Prompt » Where the material below has a line containing "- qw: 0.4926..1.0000", start repeating exactly, and keep going through the line containing "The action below", with no other lines.

Input data »
■ ■ ■
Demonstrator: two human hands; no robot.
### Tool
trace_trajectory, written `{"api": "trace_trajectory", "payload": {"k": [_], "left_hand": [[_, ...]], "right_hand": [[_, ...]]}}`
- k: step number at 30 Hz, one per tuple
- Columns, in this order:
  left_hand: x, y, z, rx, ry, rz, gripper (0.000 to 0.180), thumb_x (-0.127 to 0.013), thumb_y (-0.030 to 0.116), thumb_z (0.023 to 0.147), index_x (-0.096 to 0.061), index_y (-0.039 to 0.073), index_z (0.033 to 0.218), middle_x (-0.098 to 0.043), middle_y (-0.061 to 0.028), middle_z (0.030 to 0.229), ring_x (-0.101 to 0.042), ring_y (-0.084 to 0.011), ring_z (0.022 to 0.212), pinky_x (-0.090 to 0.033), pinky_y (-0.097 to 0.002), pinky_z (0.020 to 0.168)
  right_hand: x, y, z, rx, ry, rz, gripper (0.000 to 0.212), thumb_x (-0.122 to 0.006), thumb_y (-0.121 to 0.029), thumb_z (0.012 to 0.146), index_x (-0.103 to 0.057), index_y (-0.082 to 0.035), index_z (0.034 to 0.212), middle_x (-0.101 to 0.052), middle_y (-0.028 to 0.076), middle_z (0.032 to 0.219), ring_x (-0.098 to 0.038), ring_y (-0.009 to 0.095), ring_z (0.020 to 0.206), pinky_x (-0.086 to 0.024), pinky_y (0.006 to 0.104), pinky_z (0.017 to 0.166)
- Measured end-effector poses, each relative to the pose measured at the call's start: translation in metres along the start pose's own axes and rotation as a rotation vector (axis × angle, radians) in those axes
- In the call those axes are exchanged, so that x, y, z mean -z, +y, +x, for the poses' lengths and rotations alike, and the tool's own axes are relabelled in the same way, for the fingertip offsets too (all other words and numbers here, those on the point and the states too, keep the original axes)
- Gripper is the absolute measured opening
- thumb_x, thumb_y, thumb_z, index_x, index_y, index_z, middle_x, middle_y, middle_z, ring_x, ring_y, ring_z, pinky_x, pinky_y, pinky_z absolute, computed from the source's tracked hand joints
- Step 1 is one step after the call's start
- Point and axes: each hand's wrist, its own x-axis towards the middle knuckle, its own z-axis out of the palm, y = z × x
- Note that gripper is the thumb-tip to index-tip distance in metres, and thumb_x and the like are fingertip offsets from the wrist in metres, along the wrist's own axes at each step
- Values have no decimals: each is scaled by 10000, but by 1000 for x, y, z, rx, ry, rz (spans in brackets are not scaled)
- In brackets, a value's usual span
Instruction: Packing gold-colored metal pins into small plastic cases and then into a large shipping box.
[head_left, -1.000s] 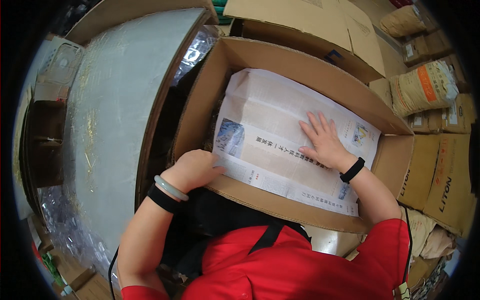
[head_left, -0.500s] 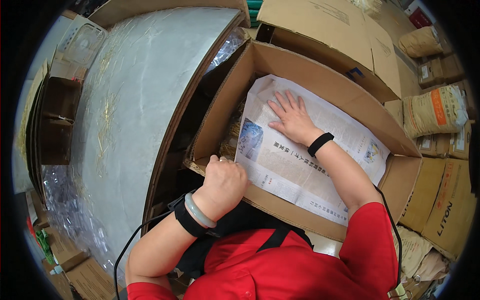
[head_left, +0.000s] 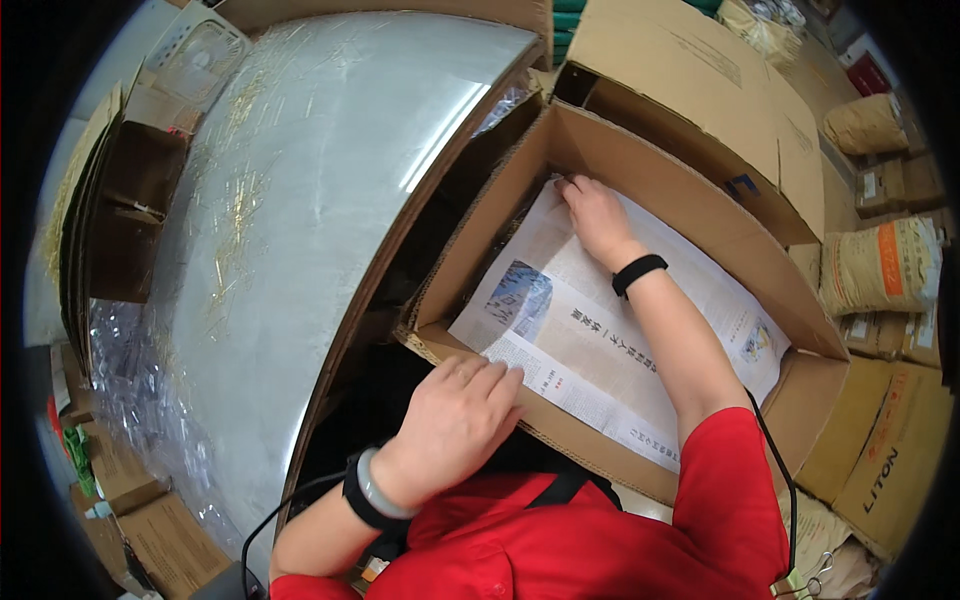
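Note:
A sheet of newspaper (head_left: 620, 330) lies inside an open cardboard box (head_left: 690, 165), over most of its bottom. It has a blue picture at its left end and a smaller colour picture at the right. My right hand (head_left: 600, 215) is at the sheet's far left corner, fingers bent and closed on its edge by the box wall. Above the near left rim of the box hovers my left hand (head_left: 455, 420), its fingers loosely bent and a little apart, with nothing seen in them. The tips of its fingers are close to the newspaper's near edge.
To the left stands a grey-topped table (head_left: 290, 200) strewn with straw-like strands. Another cardboard box (head_left: 700, 90) is behind the open one. Full sacks (head_left: 880, 265) and cartons (head_left: 880, 450) stand at the right. Clear plastic wrapping (head_left: 150, 400) hangs at the table's left.
My right hand has gone from lying flat on the newspaper to its far corner. The sheet's left end has shifted left over the straw. My left hand has let go of the box rim.

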Motion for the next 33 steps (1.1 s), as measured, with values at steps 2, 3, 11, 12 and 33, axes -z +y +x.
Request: {"api": "trace_trajectory", "payload": {"k": [2,3,11,12,33], "left_hand": [[8,2,-24,-6,131,1,367,-781,120,786,-660,13,1116,-694,-135,1091,-666,-311,1039,-524,-429,951],[10,1,-37,14,172,22,345,-783,100,776,-671,17,1091,-698,-132,1086,-671,-309,1037,-532,-443,947],[-15,-4,-144,424,314,14,212,-742,2,791,-691,23,995,-724,-120,942,-713,-305,924,-557,-453,889],[-19,-2,-148,444,316,3,203,-740,0,793,-692,23,990,-725,-124,939,-714,-306,921,-557,-452,887],[-62,-9,-158,473,186,-196,145,-700,-30,826,-701,-4,969,-720,-164,920,-710,-333,892,-559,-448,886]], "right_hand": [[-8,-3,18,-30,-76,-98,278,-540,-80,930,-643,-51,1186,-652,146,1134,-674,329,1013,-560,432,856],[-12,0,23,-34,-107,-99,322,-582,-80,890,-641,-58,1206,-645,157,1131,-688,342,981,-571,439,827],[-10,-9,35,-73,-258,-182,223,-579,-82,886,-637,-55,1100,-624,176,1075,-694,351,920,-580,459,769],[-8,-13,33,-90,-213,-165,217,-576,-86,892,-635,-53,1098,-619,178,1076,-692,351,918,-580,458,768],[58,-70,-183,389,-566,142,696,-511,-596,951,-426,-206,1521,-277,97,1644,-191,358,1531,-103,640,1223]]}}
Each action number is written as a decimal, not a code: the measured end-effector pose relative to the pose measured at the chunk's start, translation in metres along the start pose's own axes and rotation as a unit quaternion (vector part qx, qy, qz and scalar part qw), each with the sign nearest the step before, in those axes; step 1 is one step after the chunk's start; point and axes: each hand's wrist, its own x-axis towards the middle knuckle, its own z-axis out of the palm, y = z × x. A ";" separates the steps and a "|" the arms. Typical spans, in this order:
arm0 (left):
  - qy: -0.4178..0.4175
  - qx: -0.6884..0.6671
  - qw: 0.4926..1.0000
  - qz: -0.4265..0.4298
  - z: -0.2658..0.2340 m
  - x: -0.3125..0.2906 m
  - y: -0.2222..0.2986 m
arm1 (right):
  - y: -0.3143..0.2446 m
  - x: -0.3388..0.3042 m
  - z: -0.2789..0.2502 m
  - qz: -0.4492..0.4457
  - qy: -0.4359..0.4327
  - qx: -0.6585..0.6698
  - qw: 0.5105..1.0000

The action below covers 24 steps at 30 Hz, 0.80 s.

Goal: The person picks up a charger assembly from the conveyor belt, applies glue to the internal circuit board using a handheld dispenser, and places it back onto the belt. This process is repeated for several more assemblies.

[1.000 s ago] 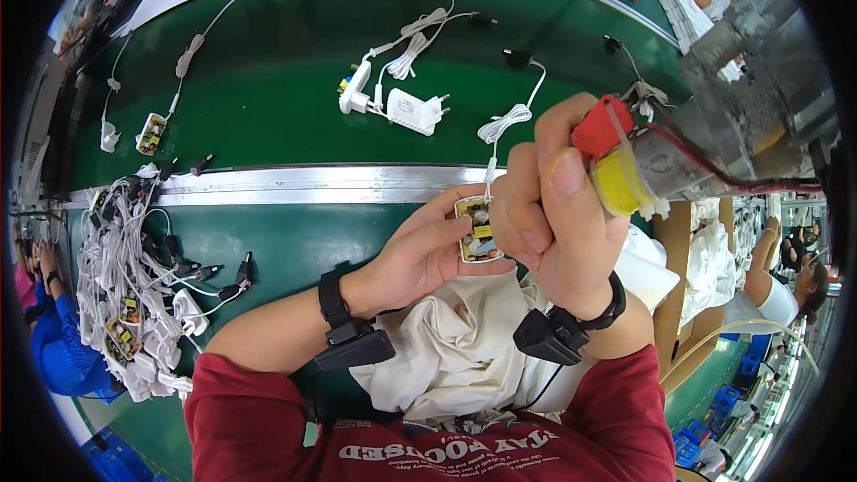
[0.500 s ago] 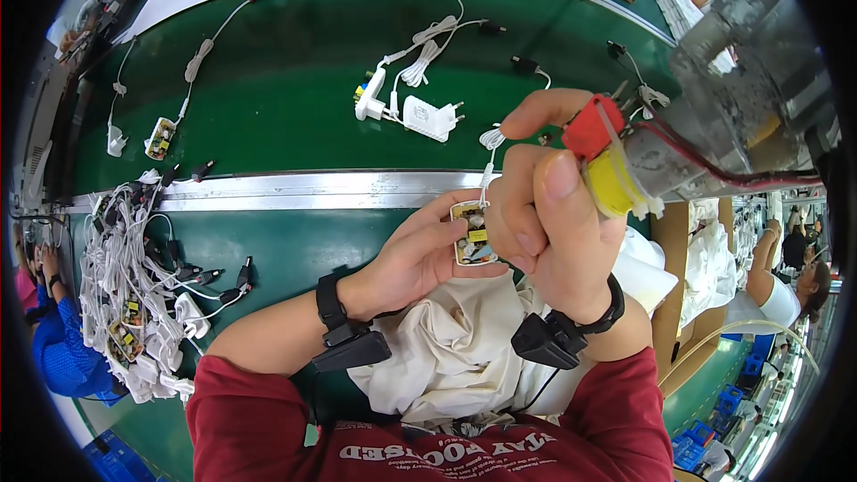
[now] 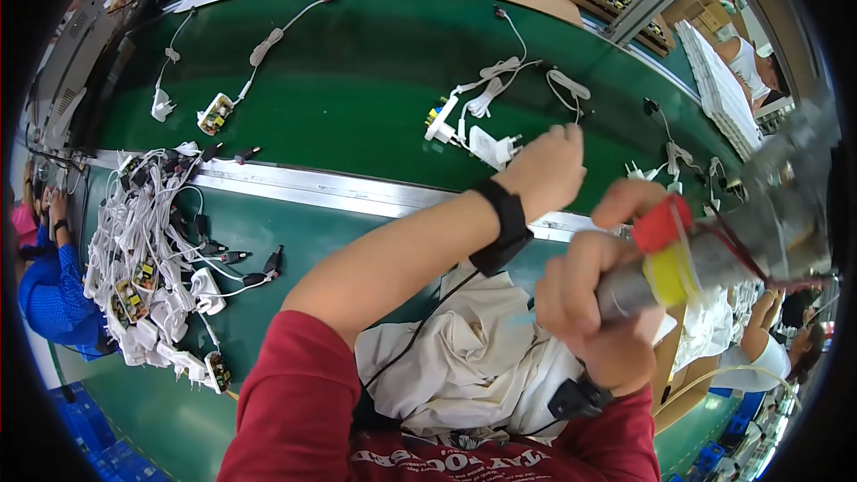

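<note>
My left hand (image 3: 546,171) is stretched over the far green belt, back upward and fingers curled down. What lies under them is hidden, though a white coiled cord (image 3: 569,87) runs toward the hand. Beside it lies a white plug adapter (image 3: 491,148), close to another adapter with its circuit parts exposed (image 3: 439,121). My right hand (image 3: 580,281) is closed round a grey cylindrical dispensing tool (image 3: 625,290) with a red switch (image 3: 661,223) and a yellow band (image 3: 671,273). A light blue tip pokes out below that hand, blurred.
A tangled pile of white adapters and cords (image 3: 152,259) lies on the near green table at left. A metal rail (image 3: 303,186) divides table and belt. An open adapter (image 3: 215,114) sits at the belt's left. Cream cloth (image 3: 464,357) covers my lap. Other people work around.
My left hand has moved from in front of me out over the belt, and the open adapter it held is out of sight. My right hand and tool have moved lower and to the right.
</note>
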 end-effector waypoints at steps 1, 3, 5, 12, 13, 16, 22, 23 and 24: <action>0.048 0.008 0.998 0.030 -0.003 -0.006 0.008 | -0.003 -0.003 0.001 -0.012 -0.011 0.012 1.000; 0.093 0.014 0.994 0.059 -0.018 -0.015 0.016 | -0.016 -0.010 0.014 0.012 0.036 0.051 0.998; 0.055 0.169 0.984 0.003 -0.045 -0.031 0.009 | -0.025 -0.018 0.026 0.057 0.128 0.126 0.982; 0.036 0.243 0.968 -0.042 -0.077 -0.054 -0.042 | -0.031 -0.009 -0.007 0.038 -0.159 0.221 0.961; 0.038 0.249 0.966 -0.055 -0.089 -0.061 -0.055 | -0.027 -0.005 -0.010 0.058 -0.234 0.260 0.935; 0.033 0.314 0.949 -0.025 -0.116 -0.064 -0.073 | -0.029 -0.011 -0.011 0.048 -0.179 0.242 0.952; 0.068 0.389 0.911 -0.119 -0.135 -0.064 -0.076 | -0.034 -0.030 0.005 0.050 -0.044 0.216 0.974; 0.084 0.411 0.895 -0.151 -0.133 -0.062 -0.077 | -0.036 -0.031 0.009 0.048 -0.024 0.208 0.977; 0.087 0.411 0.895 -0.151 -0.131 -0.062 -0.077 | -0.037 -0.031 0.012 0.045 -0.003 0.200 0.979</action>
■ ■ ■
Task output »
  - qw: 0.4926..1.0000
  - qz: -0.4265..0.4298
  - z: -0.2658..0.2340 m
  - x: -0.3125..0.2906 m
  - y: -0.2222..0.2986 m
arm1 (right):
  - y: -0.3143..0.2446 m
  - x: -0.3388..0.3042 m
  - z: -0.2789..0.2502 m
  - qz: -0.4492..0.4457
  - qy: -0.4359..0.4327
  - qx: -0.6585..0.6698
  - qw: 0.5105..1.0000

The action below covers 24 steps at 30 Hz, 0.80 s.

The response to this exercise is complete.